For training the tweet classification model, a collaborative labeling strategy was designed. Here, 30 people labeled data according to the instructions given. Each participant had to evaluate a tweet to manually classify it into one of three categories defined as: traffic accident related, unrelated and don´t know/no response. Each tweet was evaluated by 3 participants. The correct label was selected by voting; the 3 people must agree on the selected label, otherwise the tweet was excluded from training. This process took a month and required the development and deployment of a web application.
2 NER Dataset (Named Entity Recognition)
For the entity recognition model training, a sample of the filtered tweets resulting from the previous classification phase was taken. 1,340 tweets were extracted, where 800 are from “unofficial” users, almost 60% of the sample. These tweets were user reports on traffic incident occurred in Bogota from October 2018 to July 2019, including other tweets that contained some location references such as reports on the state of road infrastructure; some tweets from the years 2016 and 2017 were also included. Although these posts were not related to accidents per se, they were selected because they contained location information. The purpose was to train a model that would recognize these entities, because a classifier of accident-related tweets was previously created. Additionally, the dataset was split, reserving 1,072 tweets for training and 268 for evaluation.
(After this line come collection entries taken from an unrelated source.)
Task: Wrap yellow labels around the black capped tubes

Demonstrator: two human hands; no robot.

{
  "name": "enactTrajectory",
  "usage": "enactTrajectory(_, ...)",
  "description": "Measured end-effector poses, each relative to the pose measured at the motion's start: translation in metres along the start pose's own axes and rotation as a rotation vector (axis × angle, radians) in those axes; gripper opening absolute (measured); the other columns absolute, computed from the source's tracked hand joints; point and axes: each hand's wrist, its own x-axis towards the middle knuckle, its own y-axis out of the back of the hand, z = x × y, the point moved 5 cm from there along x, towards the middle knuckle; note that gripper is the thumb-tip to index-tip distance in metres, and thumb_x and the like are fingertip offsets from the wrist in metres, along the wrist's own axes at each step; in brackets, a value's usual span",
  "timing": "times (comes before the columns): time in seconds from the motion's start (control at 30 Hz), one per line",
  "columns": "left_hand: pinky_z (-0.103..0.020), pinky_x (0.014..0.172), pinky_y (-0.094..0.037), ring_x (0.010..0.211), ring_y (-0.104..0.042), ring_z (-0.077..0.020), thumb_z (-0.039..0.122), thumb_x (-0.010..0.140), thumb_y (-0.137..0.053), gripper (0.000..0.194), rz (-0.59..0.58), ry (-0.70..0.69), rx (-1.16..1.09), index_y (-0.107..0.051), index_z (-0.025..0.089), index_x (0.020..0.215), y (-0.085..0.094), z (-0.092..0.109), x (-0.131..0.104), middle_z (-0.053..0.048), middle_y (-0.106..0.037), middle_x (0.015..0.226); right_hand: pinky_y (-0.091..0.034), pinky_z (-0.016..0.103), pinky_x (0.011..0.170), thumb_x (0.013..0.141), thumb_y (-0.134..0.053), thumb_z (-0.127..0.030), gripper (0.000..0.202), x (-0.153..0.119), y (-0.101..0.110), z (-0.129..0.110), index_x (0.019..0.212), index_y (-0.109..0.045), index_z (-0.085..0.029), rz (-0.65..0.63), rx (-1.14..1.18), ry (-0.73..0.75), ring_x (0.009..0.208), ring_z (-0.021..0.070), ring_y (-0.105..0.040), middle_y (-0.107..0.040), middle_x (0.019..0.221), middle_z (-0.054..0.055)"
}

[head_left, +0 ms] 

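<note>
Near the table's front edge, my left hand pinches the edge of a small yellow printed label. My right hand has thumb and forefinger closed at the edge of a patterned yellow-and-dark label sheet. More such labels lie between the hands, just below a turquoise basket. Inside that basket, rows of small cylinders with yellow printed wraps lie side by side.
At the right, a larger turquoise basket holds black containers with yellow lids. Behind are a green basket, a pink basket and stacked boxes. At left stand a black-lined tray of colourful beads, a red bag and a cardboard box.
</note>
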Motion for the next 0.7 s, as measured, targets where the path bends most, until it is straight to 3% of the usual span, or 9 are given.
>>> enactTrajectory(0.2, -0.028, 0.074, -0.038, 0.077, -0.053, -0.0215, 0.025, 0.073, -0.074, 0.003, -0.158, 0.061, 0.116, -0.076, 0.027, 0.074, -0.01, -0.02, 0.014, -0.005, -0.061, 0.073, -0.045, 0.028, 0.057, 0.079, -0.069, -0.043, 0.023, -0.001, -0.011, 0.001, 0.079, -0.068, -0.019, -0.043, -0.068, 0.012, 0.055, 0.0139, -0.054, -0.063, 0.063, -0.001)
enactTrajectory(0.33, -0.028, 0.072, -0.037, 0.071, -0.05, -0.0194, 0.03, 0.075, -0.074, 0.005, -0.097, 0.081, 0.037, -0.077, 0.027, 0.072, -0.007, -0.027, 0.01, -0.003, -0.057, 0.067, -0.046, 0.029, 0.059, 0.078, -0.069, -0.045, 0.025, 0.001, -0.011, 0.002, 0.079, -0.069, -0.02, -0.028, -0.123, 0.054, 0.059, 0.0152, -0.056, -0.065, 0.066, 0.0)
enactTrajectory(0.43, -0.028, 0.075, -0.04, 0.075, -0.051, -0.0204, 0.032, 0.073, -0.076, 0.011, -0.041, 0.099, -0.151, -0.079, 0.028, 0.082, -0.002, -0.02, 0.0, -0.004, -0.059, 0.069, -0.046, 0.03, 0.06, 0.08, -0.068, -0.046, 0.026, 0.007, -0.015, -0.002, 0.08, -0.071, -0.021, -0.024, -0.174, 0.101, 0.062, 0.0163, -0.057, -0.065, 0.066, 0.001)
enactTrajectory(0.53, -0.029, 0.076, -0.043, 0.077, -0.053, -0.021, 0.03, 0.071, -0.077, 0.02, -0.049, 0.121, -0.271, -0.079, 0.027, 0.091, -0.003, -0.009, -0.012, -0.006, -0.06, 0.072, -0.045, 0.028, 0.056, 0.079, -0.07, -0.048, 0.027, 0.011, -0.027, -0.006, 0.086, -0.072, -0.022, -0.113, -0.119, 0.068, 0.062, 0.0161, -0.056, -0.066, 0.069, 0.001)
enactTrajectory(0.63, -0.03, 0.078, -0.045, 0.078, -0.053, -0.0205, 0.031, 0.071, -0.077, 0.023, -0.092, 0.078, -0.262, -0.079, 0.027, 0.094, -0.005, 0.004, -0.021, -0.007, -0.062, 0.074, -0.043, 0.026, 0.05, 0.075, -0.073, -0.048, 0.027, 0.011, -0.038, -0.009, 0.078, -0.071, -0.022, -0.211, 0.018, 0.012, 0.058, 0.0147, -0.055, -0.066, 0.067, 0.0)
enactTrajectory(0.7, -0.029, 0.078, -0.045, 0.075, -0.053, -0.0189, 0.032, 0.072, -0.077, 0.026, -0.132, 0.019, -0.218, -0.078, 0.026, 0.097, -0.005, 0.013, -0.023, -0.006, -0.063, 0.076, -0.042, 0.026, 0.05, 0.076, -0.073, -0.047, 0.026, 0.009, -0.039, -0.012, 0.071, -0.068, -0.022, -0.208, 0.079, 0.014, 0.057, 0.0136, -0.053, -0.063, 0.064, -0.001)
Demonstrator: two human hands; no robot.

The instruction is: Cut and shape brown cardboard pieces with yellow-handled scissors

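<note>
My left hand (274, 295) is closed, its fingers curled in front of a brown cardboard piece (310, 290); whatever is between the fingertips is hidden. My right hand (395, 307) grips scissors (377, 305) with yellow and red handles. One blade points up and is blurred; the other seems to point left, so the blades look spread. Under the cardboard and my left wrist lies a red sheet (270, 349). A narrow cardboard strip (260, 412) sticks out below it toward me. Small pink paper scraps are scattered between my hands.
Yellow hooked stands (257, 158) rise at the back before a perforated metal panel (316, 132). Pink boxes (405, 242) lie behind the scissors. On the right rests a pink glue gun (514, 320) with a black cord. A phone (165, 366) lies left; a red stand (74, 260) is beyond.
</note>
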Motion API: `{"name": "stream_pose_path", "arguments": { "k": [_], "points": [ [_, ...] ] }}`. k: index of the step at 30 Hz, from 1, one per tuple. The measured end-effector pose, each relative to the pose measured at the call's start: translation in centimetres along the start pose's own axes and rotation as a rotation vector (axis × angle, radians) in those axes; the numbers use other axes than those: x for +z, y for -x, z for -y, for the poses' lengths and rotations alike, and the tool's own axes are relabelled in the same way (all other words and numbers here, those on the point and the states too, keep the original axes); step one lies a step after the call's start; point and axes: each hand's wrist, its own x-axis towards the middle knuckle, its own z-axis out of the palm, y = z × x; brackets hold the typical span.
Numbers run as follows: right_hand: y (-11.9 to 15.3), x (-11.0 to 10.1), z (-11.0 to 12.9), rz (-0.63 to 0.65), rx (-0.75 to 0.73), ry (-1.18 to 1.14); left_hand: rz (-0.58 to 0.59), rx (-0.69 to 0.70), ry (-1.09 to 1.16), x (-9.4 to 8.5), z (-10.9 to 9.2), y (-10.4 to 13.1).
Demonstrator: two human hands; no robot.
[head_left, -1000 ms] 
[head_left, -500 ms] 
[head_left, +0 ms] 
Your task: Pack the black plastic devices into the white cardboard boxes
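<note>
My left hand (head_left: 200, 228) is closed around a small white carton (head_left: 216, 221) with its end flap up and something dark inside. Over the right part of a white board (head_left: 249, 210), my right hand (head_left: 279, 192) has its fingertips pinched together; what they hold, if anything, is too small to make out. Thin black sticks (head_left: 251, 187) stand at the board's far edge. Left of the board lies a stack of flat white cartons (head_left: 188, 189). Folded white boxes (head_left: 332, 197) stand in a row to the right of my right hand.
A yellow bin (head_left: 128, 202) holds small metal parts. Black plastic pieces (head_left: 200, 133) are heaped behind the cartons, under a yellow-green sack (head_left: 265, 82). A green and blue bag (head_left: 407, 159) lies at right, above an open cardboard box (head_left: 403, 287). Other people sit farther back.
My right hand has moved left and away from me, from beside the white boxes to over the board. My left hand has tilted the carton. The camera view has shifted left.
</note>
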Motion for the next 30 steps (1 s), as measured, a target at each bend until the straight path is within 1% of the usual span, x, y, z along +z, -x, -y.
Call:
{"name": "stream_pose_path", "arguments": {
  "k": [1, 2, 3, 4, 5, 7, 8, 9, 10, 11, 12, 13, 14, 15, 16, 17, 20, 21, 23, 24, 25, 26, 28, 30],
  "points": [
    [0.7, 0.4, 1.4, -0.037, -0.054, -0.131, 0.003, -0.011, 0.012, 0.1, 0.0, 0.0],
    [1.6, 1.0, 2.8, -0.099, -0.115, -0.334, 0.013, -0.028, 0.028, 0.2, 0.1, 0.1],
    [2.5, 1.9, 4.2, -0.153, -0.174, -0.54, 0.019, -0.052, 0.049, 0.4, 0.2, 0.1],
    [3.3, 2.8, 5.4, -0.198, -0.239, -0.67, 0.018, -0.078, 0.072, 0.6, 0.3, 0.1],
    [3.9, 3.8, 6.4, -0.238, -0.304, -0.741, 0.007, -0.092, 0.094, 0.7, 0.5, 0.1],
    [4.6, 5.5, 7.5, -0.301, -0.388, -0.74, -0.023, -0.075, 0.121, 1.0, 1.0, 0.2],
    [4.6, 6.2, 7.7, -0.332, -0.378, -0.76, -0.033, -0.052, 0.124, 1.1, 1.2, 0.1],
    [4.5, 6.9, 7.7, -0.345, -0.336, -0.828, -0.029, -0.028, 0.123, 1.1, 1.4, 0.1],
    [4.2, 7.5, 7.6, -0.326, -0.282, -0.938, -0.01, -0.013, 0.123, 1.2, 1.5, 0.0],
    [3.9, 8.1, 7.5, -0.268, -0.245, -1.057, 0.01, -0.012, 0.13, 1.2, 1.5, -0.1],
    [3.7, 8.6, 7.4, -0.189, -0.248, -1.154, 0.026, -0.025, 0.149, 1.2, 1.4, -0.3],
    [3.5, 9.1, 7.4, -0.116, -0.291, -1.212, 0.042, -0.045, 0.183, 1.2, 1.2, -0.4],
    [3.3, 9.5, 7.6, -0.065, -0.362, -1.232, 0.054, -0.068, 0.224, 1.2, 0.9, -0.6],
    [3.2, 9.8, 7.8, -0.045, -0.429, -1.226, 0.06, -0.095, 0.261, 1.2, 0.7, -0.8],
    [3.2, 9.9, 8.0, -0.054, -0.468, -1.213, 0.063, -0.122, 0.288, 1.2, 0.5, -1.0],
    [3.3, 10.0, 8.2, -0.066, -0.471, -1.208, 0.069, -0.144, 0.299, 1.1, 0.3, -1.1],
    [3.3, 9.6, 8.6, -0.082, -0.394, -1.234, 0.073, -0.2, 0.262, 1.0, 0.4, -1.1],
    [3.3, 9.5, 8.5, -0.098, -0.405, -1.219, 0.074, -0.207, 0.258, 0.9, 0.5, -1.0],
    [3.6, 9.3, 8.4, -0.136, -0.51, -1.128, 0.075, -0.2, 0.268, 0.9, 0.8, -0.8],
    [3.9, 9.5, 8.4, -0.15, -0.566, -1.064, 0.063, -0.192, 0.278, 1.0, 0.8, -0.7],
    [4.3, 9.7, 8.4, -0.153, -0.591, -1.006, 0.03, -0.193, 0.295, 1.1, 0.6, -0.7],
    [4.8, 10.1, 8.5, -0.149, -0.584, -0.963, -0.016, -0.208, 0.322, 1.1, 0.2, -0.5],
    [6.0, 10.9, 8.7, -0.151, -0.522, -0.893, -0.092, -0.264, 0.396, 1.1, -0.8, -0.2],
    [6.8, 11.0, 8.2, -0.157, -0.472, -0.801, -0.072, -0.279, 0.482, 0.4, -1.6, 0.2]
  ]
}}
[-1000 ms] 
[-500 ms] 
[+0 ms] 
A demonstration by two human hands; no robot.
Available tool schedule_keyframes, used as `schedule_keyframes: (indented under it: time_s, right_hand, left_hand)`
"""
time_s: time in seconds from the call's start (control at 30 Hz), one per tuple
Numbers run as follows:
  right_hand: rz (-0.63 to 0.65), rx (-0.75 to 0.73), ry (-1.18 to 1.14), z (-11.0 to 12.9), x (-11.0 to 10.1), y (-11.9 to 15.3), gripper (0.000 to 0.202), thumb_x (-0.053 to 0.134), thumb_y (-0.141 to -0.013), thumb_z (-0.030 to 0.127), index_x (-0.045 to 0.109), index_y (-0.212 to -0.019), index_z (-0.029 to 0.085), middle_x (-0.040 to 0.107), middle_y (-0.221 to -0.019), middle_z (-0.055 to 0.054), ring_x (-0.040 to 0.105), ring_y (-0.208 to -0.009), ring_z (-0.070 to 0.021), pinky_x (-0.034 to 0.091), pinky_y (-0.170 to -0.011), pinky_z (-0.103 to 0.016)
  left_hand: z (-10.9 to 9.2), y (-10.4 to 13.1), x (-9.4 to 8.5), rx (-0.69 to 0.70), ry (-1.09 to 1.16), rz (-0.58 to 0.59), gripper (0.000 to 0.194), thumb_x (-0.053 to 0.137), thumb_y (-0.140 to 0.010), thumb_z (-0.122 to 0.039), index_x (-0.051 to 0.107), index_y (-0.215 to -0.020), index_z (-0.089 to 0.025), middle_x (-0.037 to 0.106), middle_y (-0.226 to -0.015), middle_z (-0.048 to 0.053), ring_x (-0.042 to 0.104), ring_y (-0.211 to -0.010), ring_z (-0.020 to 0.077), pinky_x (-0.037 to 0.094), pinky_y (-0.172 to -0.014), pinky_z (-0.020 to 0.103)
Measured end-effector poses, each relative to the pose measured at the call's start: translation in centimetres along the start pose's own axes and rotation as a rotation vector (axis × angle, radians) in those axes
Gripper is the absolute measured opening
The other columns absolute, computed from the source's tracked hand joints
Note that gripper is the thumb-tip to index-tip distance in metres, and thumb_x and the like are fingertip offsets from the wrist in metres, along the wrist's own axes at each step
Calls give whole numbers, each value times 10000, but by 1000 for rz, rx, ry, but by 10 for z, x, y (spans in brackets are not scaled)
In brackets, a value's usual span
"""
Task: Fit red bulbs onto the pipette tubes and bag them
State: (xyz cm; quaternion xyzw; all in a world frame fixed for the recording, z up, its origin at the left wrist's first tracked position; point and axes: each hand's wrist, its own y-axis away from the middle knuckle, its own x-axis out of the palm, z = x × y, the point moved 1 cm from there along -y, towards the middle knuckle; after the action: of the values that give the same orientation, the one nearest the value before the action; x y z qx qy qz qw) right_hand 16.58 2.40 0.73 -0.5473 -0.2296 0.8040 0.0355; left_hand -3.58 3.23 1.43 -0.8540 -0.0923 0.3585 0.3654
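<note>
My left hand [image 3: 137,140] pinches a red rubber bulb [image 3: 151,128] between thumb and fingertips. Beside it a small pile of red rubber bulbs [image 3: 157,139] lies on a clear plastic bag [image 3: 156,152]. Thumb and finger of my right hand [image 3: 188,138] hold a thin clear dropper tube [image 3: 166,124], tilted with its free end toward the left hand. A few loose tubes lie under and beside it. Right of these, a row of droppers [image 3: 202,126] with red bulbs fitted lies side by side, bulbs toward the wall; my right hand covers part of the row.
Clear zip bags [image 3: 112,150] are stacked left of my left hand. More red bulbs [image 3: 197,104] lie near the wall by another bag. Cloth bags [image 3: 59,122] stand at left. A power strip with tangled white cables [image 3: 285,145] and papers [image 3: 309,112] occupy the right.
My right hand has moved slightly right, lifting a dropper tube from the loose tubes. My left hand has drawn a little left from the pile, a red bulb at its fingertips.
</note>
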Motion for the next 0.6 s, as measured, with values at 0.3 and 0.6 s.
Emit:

This dataset was manually labeled using the IOB (Inside-outside- beginning) format. The labeling tool called Brat Annotation Tools was used for this task. The labels defined are Location, which refers to the location of the report; and Time, which refers to the time or date of the incident. Accordingly, 5 labels were generated: B-loc, I-loc, B-time, I-time and O. The O label refers to Others.
3 Traffic accident Twitter geolocation
A dataset with 26362 traffic accident tweets with the coordinates of the incident and the date of publication.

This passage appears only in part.